Hari sudah siang sekali, adzan Dzuhur telah berkumandang beberapa menit yang lalu. Rasyid baru terbangun dari tidurnya, tanpa mempedulikan lagi penampilan dan tampangnya ia langsung saja mengambil peralatan mandinya lalu segera menuju ke kamar mandi.
Bagi Rasyid waktu setelah adzan Dzuhur berkumandang adalah waktu pagi baginya, waktu dimana ia bangun dari tidur dan mulai beraktifitas, sebuah siklus waktu yang aneh namun terasa wajar bagi Rasyid yang menjalaninya selama bertahun-tahun. Rasyid saat ini telah ada di sebuah terminal, disini ia bertugas sebagai pengumpul uang keamanan yang ia tarik dari sejumlah kios dan warung yang terbuka disitu, setoran per warung sebesar lima ribu rupiah per hari, meskipun nominalnya kecil namun jumlah kios dan warung di terminal itu cukup banyak sehingga per hari Rasyid bisa mengumpulkan banyak hasil setoran. Setelah menagih setoran uang keamanan ia kemudian beralih ke perempatan lampu merah, disitu ada banyak anak-anak pengamen serta anak-anak pengemis, disini ia bertugas mengontrol anak-anak itu bekerja.

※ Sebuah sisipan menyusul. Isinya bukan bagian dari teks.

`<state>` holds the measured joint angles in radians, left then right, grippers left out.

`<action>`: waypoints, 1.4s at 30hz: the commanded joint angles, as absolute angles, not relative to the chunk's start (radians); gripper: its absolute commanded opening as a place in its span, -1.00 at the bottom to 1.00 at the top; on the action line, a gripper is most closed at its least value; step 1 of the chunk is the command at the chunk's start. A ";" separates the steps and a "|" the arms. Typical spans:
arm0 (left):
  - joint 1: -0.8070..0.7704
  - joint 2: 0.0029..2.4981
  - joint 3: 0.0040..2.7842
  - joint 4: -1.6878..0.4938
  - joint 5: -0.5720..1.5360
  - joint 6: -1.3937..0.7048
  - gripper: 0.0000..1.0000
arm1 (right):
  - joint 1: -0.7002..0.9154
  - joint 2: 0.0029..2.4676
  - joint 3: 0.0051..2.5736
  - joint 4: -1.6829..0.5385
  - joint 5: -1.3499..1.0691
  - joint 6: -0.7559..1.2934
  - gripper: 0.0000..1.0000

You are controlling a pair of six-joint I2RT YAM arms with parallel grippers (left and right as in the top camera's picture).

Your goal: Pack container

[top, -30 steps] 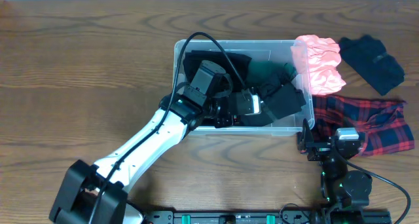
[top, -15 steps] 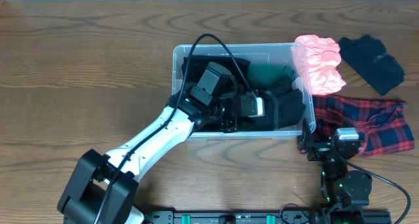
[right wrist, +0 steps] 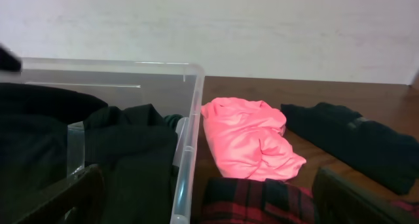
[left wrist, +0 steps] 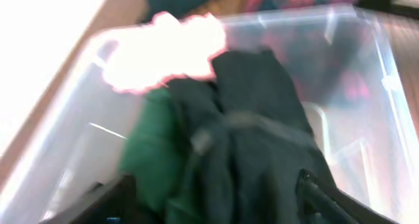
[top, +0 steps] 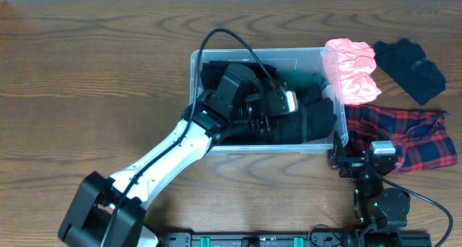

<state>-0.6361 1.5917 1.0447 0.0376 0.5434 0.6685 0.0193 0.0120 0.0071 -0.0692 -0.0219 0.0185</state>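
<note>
The clear container (top: 196, 59) sits mid-table holding black clothes (top: 317, 120) and a green garment (top: 307, 79). My left gripper (top: 299, 104) hangs open inside it, just above the pile. In the left wrist view its fingers (left wrist: 321, 194) straddle the black garment (left wrist: 262, 139) without pinching it, with the green garment (left wrist: 147, 158) to the left. My right gripper (top: 363, 154) stands open by the container's near right corner. In the right wrist view the container rim (right wrist: 186, 152) and a red plaid cloth (right wrist: 262, 201) lie between its fingers.
A pink cloth (top: 352, 70) lies against the container's right end, also visible from the right wrist (right wrist: 249, 139). A dark navy cloth (top: 411, 68) lies at the far right. The red plaid cloth (top: 408, 135) spreads in front of both. Bare wood stretches to the left.
My left gripper has opened and let go of the black garment, which now lies in the container. It has lifted and shifted slightly toward the far right. The right arm has not moved.
</note>
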 commanded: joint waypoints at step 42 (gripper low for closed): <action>-0.776 1.758 1.401 -0.506 0.186 -0.040 -0.88 | 0.026 0.007 0.006 -0.073 -0.015 0.029 0.99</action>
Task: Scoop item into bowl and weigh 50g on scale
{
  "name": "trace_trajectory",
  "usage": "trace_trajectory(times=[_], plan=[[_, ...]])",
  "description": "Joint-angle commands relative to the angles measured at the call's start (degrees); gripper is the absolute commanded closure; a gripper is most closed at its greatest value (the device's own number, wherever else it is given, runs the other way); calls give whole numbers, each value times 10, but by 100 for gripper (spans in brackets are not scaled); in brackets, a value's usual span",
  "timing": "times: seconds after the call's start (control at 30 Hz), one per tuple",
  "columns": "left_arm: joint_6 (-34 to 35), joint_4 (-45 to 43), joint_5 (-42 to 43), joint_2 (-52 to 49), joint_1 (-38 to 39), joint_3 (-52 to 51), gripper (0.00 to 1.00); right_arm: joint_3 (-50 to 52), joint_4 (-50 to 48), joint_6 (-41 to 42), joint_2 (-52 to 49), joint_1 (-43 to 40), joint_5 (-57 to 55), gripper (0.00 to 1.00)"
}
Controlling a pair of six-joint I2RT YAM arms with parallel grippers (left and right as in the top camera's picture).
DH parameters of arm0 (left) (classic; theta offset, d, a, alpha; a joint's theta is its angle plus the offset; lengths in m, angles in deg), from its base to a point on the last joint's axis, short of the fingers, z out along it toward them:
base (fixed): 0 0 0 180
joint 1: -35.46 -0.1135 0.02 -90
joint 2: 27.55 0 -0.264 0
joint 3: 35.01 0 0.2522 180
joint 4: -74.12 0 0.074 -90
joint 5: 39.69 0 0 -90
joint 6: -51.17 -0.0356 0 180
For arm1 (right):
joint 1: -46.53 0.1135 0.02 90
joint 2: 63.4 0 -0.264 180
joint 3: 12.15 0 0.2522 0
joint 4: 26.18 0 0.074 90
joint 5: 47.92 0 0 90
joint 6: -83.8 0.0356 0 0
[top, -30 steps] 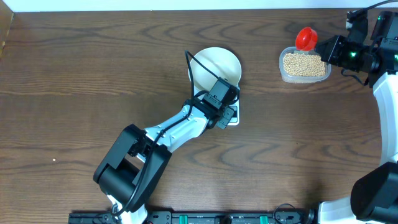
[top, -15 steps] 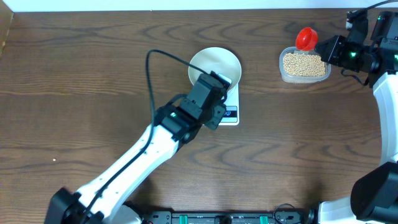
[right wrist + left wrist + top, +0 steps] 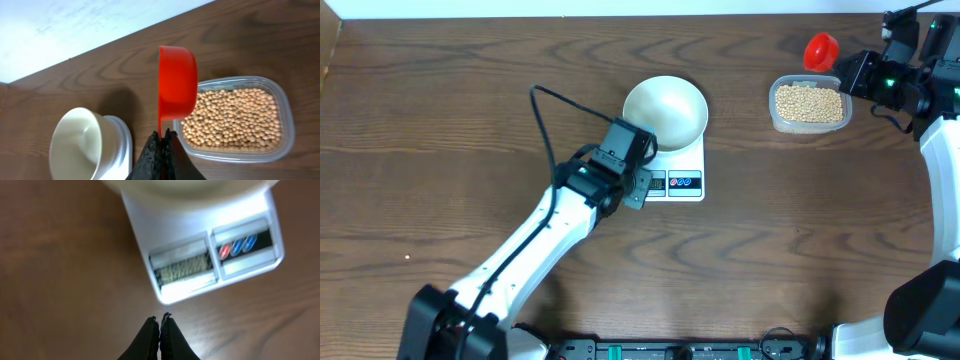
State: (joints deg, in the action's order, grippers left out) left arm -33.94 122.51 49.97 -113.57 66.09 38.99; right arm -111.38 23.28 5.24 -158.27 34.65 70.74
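Note:
The white bowl (image 3: 665, 110) stands empty on the white scale (image 3: 682, 182); the scale's display and buttons show in the left wrist view (image 3: 210, 260). My left gripper (image 3: 636, 190) is shut and empty, just left of the scale's front end, its tips (image 3: 161, 321) near the display. The tan beans (image 3: 808, 102) fill a clear tub (image 3: 235, 120). My right gripper (image 3: 162, 134) is shut on the handle of a red scoop (image 3: 177, 80), held empty beside the tub's far-left edge; the scoop also shows from overhead (image 3: 820, 50).
The dark wooden table (image 3: 470, 120) runs to a white wall at the back. The right arm (image 3: 905, 85) stands at the far right edge. A black cable (image 3: 545, 115) loops up from the left arm.
My left arm has pulled back to the left off the scale, uncovering its display and buttons. My right gripper has shifted the red scoop slightly up and right.

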Motion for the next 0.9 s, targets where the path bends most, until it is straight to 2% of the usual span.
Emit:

Kedua pekerjaan yang dilakoni Rasyid tidak bisa dikatakan bagus karena berkaitan dengan memaksa dan menindas orang lain, Rasyid tahu itu namun ia merasa tak punya pilihan lain lagi untuk menyambung hidup. Kedua pekerjaan itu ia dapatkan setelah mendapat kepercayaan dari penguasa wilayah tempat Rasyid tinggal.
"Bang...ada yang nyariin lu tuh!!!"
Rasyid melirik sejenak ke arah sumber suara lalu berdiri menemui sosok itu.
"Ada apa??? Lu yang nyariin gue kan?"
Sosok pria berperawakan kekar berwajah gagah tersenyum menatap ke arah Rasyid.
"Maaf bang...nama gue Imran, mungkin Abang sudah lupa Ama gue"
Rasyid menatap lekat ke arah pria tersebut dan berusaha mengumpulkan kembali ingatannya tentang pria yang bernama Imran itu.
"Gue anaknya Haji Bahri yang pernah sama-sama abang di Tanjung Priuk, waktu abang meninggalkan Tanjung Priuk gue masih kelas 2 SMP".
Sedikit demi sedikit di ingatan Rasyid mulai muncul sosok remaja yang sering menemaninya, sering ia dengarkan curhatnya, bahkan beberapa kali ia bela saat remaja itu dibully. Sekarang remaja itu telah berubah menjadi pria gagah.
"Gue ingat sekarang, lu yang dulu suka ngikutin gue kemana aja gue pergi"
"Iya bang itu gue"
Pertemuan itu telah membuat banyak hal perubahan dalam pemikiran Rasyid, tawaran Imran yang meminta Rasyid kembali ke tempat Haji Bahri untuk membantunya mengembangkan usaha membuat Rasyid mulai mempertimbangkan untuk merubah kehidupannya.